TASK DETAILS
As you look over the data below, please find each line where the word "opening" appears, then copy it.

Stored data entries
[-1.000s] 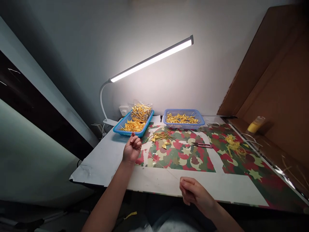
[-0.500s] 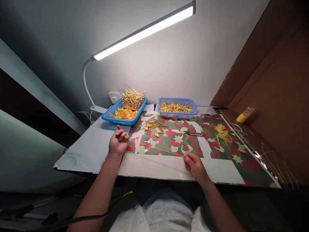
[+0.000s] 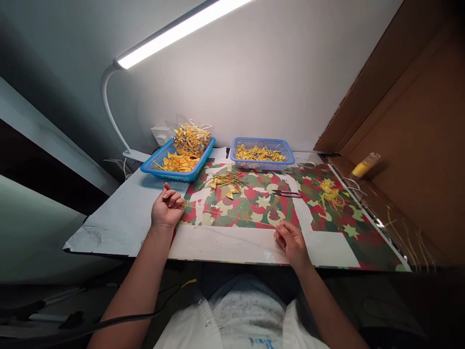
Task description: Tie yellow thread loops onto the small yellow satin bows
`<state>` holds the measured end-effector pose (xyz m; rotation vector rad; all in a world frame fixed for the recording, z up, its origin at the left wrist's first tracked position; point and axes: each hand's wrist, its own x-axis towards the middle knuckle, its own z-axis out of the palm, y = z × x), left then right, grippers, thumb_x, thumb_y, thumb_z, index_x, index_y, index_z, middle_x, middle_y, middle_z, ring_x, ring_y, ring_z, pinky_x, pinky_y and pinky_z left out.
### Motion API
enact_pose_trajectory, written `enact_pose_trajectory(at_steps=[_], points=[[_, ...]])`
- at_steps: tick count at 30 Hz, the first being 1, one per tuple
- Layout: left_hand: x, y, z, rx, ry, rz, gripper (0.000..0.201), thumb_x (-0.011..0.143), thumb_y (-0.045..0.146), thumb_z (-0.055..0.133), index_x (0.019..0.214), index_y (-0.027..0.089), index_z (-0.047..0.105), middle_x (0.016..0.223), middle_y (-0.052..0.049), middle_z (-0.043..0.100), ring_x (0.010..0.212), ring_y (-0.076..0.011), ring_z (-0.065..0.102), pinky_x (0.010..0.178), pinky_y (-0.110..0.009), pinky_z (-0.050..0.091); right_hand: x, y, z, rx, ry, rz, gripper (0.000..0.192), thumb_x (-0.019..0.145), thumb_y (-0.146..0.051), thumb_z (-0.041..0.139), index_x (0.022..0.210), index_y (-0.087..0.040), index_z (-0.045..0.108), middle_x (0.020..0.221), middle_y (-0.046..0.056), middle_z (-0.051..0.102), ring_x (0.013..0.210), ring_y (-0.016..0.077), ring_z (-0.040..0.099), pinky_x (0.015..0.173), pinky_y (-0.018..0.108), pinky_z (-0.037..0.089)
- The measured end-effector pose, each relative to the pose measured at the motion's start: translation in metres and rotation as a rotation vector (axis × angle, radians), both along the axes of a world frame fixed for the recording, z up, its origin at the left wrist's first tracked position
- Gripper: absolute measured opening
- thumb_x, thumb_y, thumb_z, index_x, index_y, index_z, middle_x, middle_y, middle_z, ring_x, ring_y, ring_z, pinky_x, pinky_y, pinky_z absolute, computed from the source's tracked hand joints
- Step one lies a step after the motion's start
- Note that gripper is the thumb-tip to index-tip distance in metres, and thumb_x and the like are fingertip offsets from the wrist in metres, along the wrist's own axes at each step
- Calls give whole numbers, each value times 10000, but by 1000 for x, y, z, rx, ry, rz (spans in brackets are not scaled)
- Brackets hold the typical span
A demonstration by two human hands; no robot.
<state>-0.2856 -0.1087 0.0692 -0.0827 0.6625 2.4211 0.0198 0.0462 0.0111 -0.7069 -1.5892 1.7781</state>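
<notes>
A thin yellow thread [image 3: 232, 216] stretches taut between my two hands above the front of the table. My left hand [image 3: 167, 207], palm up with curled fingers, is closed on its left end. At the other end my right hand [image 3: 290, 241] pinches the thread between thumb and fingertips. Beyond the thread lie a loose bunch of gold twist ties [image 3: 230, 180] and a small gold bow [image 3: 232, 193]. A pair of thread snips [image 3: 286, 193] rests to the right of them.
A blue basket [image 3: 192, 177] of yellow bows stands back left, and a bluish basket [image 3: 262, 165] of gold bows by the wall. Thread scraps [image 3: 331, 195] lie at the right, near a yellow thread spool [image 3: 365, 166]. A lit lamp [image 3: 181, 33] hangs above the patterned table cover [image 3: 269, 213].
The camera view has shifted, so the scene sits slightly left and higher. Both hands keep the thread stretched between them, with little other visible change.
</notes>
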Motion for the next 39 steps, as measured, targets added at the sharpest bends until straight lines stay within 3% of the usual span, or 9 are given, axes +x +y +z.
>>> enact_pose_trajectory(at_steps=[13,22,39], points=[[1,1,10,-42,-37,43,428,1063,195,202,767,174,510,374,89,406,288,-69,239,314,-187,190,-2,-1,8,-115,75,-68,423,797,-497,604,559,-198,424,531,-28,410,485,83,318,458,241,225],[-4,-2,7,-50,1,83,376,1051,179,227,798,174,505,380,97,394,304,-71,205,334,-183,184,-2,-1,14,-160,175,-106,408,783,-435,609,530,-201,390,472,-58,302,467,82,283,501,252,289],[-5,-5,9,-46,-6,122,405,1049,195,213,782,182,517,353,101,395,270,-69,226,299,-170,187,0,-2,17,-222,307,-146,381,790,-360,623,530,-201,395,448,-60,309,458,83,270,541,263,323]])
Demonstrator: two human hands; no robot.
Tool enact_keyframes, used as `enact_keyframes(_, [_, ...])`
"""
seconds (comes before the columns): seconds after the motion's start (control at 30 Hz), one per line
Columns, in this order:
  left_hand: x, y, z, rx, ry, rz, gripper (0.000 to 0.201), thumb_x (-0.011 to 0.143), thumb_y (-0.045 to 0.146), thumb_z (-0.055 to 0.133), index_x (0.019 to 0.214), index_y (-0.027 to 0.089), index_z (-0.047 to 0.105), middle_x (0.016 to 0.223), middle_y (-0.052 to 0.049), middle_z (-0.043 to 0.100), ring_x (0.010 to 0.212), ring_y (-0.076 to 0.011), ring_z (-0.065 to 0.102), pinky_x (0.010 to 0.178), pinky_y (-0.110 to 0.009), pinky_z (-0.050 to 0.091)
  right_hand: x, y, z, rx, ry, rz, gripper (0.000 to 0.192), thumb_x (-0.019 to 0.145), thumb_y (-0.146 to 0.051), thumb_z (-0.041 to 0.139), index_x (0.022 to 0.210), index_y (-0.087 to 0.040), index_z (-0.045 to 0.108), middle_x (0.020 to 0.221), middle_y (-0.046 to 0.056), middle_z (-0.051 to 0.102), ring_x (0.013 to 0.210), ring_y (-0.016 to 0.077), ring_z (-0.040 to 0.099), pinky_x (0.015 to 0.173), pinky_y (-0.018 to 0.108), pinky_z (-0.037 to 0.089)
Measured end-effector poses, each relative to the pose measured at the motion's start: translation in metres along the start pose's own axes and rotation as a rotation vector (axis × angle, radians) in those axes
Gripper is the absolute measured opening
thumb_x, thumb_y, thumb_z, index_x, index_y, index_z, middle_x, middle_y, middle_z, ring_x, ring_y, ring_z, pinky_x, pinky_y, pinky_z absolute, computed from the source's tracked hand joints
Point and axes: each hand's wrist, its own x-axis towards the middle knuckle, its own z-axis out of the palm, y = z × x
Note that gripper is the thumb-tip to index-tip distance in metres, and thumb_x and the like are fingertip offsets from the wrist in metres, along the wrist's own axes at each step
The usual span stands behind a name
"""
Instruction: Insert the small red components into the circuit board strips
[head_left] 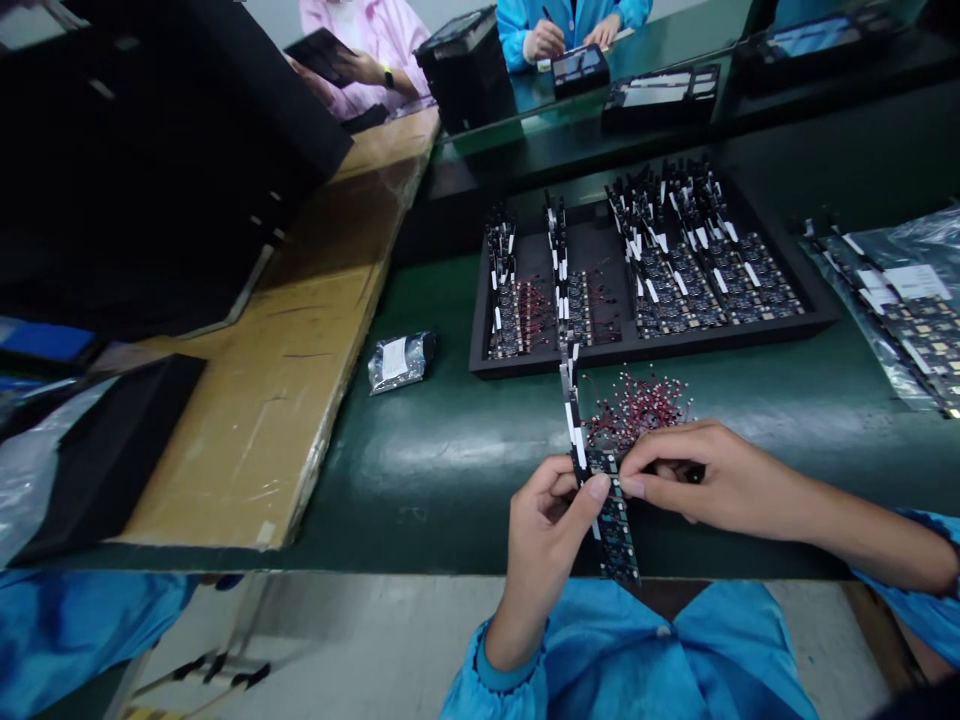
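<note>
— While the green bench mat (420,470) fills most of my view, what sits on it, biggest first?

— Wooden board (300,360) on the left under a stack of black cases (150,170). Next the black tray (652,345), straight ahead and well beyond my hands, holding rows of circuit boards with white tags and red leads. Clear bags of further boards (907,320) lie at the right edge. A small silver pouch (399,360) lies alone between the wooden board and the tray.

— And nearer me?

— A loose pile of red wires (637,405) on the mat, just past my fingers and in front of the tray's near wall.

— Hands?

— Left hand (544,525): thumb and forefinger pinched together on the strip of circuit boards (611,520), gripping its left edge. Right hand (705,475): fingertips closed on the same strip from the right side, thumb meeting the left thumb nearly tip to tip. I cannot tell whether it also pinches a wire.

— Strip position?

— Held upright-ish above the bench's near edge, lower end over my blue sleeves, tagged upper end reaching toward the tray.

— Others?

— Two people across the far bench, one in pink (367,45), one in blue (570,25), each with hands on black devices.
</note>
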Motion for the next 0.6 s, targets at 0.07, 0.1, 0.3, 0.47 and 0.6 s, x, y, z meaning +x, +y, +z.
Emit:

FINAL ANSWER
- Gripper: absolute measured opening
Gripper is the absolute measured opening

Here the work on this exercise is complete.